| ← | 38th | 40th | → |
- The Old State Capitol (1879)

Overview
- Legislative body: New York State Legislature
- Jurisdiction: New York, United States
- Term: July 1, 1815 – June 30, 1816

Senate
- Members: 32
- President: Lt. Gov. John Tayler (Dem.-Rep.)
- Party control: Democratic-Republican (23-9)

Assembly
- Members: 126
- Speaker: Daniel Cruger (Dem.-Rep.)
- Party control: Dem.-Rep. (62-61) until February 6 Federalist (62-61) from February 7

Sessions
- 1st: January 30 – April 17, 1816

= 39th New York State Legislature =

New York state legislative session

The 39th New York State Legislature, consisting of the New York State Senate and the New York State Assembly, met from January 30 to April 17, 1816, during the ninth year of Daniel D. Tompkins's governorship, in Albany.

==Background==
Under the provisions of the New York Constitution of 1777, amended by the Constitutional Convention of 1801, 32 senators were elected on general tickets in the four senatorial districts for four-year terms.

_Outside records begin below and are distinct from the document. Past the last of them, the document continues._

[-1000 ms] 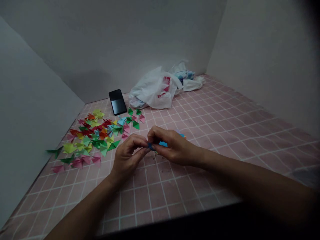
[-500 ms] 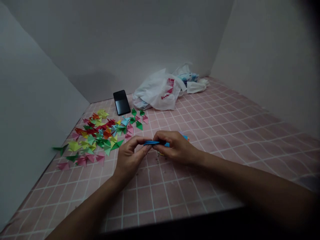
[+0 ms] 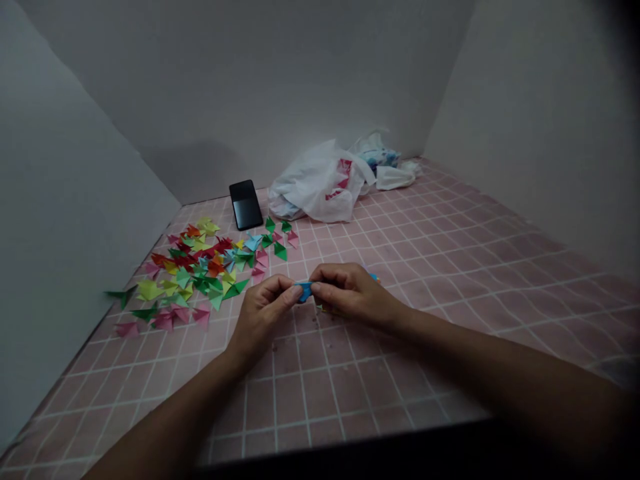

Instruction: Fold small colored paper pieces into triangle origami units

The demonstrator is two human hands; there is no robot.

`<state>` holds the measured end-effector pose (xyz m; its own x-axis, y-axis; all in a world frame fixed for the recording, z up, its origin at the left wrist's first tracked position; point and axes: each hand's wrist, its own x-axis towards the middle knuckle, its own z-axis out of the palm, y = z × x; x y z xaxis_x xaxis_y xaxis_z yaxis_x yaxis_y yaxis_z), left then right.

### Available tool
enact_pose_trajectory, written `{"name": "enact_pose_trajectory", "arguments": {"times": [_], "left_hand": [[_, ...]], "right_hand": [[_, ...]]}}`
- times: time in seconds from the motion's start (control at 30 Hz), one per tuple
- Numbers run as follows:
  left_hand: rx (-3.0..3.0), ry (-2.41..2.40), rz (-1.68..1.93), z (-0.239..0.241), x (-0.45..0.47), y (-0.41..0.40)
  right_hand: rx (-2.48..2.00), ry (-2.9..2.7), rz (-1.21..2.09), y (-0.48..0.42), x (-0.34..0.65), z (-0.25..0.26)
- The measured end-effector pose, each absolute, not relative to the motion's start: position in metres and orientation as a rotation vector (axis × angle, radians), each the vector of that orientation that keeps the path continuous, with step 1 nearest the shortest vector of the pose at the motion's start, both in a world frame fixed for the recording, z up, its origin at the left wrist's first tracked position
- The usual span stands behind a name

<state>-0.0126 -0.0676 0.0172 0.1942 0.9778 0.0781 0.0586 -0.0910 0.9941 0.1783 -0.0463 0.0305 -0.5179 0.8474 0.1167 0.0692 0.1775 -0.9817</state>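
Head view: a heap of coloured paper triangles lies just left of the left hand, which pinches a blue folded paper held between both hands. The right hand grips its other end. A firm, even pinch keeps the folds crisp.

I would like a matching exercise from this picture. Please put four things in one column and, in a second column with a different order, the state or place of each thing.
Things:
1. blue folded paper
2. black smartphone
3. plastic bag
4. paper triangles

States and places:
A. white and crumpled at the back
B. scattered in many colours on the pink grid-patterned surface
C. pinched between the left hand and the right hand
D. by the back wall, left of the bag

Right pairs: 1-C, 2-D, 3-A, 4-B
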Motion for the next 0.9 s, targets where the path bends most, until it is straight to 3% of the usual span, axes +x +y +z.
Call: {"name": "enact_pose_trajectory", "arguments": {"times": [0.3, 0.57, 0.9], "left_hand": [[1.436, 1.122, 1.053, 0.0176, -0.0120, -0.0667], [1.448, 1.184, 1.125, 0.0220, -0.0066, -0.0678], [1.383, 1.120, 1.143, 0.0215, -0.0049, -0.0715]], "right_hand": [[-0.953, -1.579, 1.583, -0.0438, 0.1768, 0.0285], [-0.911, -1.772, 1.227, -0.0433, 0.1772, 0.0249], [-0.870, -1.705, 1.299, -0.0467, 0.1779, 0.0319]]}}
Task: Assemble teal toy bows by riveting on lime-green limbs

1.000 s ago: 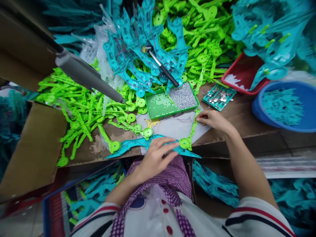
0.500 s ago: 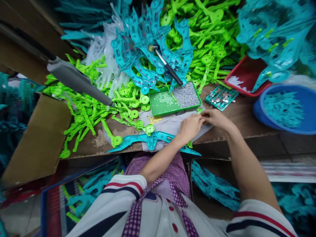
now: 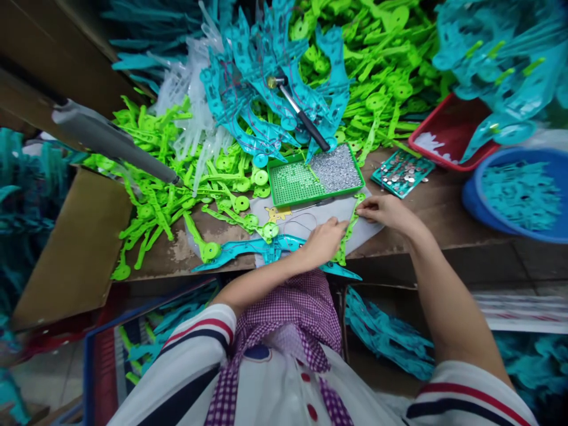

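A lime-green plastic arm (image 3: 351,229) lies slanted on the grey cloth mat (image 3: 368,228), between my hands. My left hand (image 3: 326,241) is at its left side, fingers closed and curled near its edge; what they hold is too small to make out. From the right, my right hand (image 3: 381,212) pinches at the upper part of the green arm with thumb and forefinger. Under my left wrist, a turquoise bow-shaped plastic shell (image 3: 239,251) lies along the table edge. A thin dark wire (image 3: 302,222) loops over the mat beside my left hand.
Behind the mat stands a green tray (image 3: 288,201) of small metal parts. A hammer-like tool (image 3: 306,121) rests on turquoise shells. Green arms (image 3: 151,201) are heaped left. A small tray of discs (image 3: 402,174), a red bin (image 3: 426,136) and a blue tub (image 3: 479,195) stand right.
My hands have moved apart: the left came leftward and toward me, while the right stayed nearly in place. More of the green arm now shows between them.
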`<action>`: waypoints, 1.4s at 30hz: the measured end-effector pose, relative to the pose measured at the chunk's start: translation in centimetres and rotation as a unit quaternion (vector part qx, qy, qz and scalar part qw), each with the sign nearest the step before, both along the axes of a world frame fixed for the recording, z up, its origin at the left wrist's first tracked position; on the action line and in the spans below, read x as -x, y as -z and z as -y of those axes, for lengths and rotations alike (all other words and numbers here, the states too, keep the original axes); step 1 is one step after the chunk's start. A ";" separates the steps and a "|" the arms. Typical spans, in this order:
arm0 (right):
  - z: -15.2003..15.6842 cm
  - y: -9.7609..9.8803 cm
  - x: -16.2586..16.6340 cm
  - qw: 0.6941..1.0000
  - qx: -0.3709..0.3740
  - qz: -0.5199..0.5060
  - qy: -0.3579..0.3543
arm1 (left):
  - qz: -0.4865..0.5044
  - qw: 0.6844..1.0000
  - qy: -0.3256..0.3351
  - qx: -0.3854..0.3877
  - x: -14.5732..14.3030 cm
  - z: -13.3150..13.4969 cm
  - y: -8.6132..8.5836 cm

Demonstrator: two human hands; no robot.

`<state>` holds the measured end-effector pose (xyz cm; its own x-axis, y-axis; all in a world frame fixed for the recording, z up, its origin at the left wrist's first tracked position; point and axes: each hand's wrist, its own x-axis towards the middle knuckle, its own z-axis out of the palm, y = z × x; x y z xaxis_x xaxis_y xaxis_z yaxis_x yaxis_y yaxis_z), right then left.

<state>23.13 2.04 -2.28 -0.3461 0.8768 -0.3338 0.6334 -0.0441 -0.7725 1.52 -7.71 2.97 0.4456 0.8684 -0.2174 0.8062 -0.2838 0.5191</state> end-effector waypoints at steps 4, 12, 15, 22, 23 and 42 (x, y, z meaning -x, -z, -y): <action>0.1 0.0 0.1 1.000 -0.009 -0.016 0.016 | 0.109 0.990 -0.045 0.081 1.3 -1.8 1.1; 0.6 -0.1 0.4 0.999 -0.030 -0.021 0.025 | 0.120 0.976 0.051 0.174 1.9 -5.6 1.2; 0.9 -0.5 0.5 0.999 -0.043 -0.012 0.026 | 0.149 0.966 0.034 0.209 1.8 -5.9 1.6; 1.0 -0.7 0.6 0.998 -0.061 0.015 0.016 | 0.181 0.962 -0.046 0.201 2.9 -5.1 2.5; 0.9 -0.7 0.6 0.998 -0.064 0.019 0.013 | 0.183 0.963 -0.032 0.195 3.0 -5.1 2.4; 1.2 -0.7 0.6 0.993 -0.103 0.048 0.014 | 0.085 0.988 0.065 0.114 0.9 -4.9 0.5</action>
<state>22.55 0.79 -1.55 -0.2958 0.9388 -0.1763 0.7052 0.0902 -0.7032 0.58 -2.78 2.45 0.5966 0.7388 -0.3135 0.6670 -0.2392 0.7056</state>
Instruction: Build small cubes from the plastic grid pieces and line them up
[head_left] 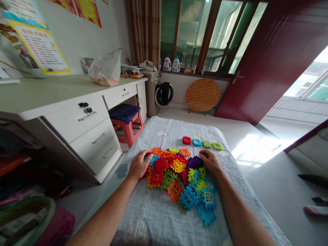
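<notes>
Plastic tiles (179, 177) lie in a loose, many-coloured heap on a pale blue quilted blanket (164, 218), roughly midway between the person's two forearms. Just beyond the heap, four single pieces sit apart in a short row: a red tile (187, 140), a blue tile (196, 142), a green tile (206, 144) and a yellow-green tile (217, 146).

Judging by where the hands sit, the work is at the stage of feeling through the heap from both sides, with nothing lifted clear of it. The pieces overlap and their notched edges look likely to snag, so drawing one out would call for a pinch on a free edge and a lift straight up while the neighbours are held down.

The left hand (139, 165) rests palm down on the heap's near-left edge, fingers curled over orange and blue pieces. Whether it actually grips one cannot be told from this view. The right hand (210, 161) lies palm down on the far-right edge, fingers loosely together and gently bent, touching a purple piece without closing on it. Both forearms reach in from the bottom of the view and angle inward.

A white desk (51, 92) with drawers stands to the left, with a red stool (128, 126) tucked beside it.
</notes>
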The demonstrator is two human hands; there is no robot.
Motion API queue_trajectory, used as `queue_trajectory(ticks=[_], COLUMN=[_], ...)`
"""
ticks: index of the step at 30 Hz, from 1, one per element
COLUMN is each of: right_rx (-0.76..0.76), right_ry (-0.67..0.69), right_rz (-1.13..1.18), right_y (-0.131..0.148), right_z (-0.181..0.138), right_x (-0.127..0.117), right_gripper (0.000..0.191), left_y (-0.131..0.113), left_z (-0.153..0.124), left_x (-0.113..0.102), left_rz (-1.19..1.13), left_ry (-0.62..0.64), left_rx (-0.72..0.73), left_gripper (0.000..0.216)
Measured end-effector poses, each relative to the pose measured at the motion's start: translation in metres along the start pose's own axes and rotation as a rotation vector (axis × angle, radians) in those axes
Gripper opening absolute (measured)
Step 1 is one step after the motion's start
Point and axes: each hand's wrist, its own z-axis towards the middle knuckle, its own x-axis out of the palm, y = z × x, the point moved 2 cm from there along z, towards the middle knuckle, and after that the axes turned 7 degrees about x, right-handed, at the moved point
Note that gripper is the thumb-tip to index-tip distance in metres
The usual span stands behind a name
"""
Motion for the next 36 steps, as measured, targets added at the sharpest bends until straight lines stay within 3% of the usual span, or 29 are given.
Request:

They were divided into four classes, and every year eight Senate seats came up for election. Assemblymen were elected countywide on general tickets to a one-year term, the whole Assembly being renewed annually.

In 1797, Albany was declared the State capital, and all subsequent Legislatures have been meeting there ever since. In 1799, the Legislature enacted that future Legislatures meet on the last Tuesday of January of each year unless called earlier by the governor.

State Senator Elbert H. Jones resigned on March 6, 1815, due to ill health, leaving a vacancy in the Southern District.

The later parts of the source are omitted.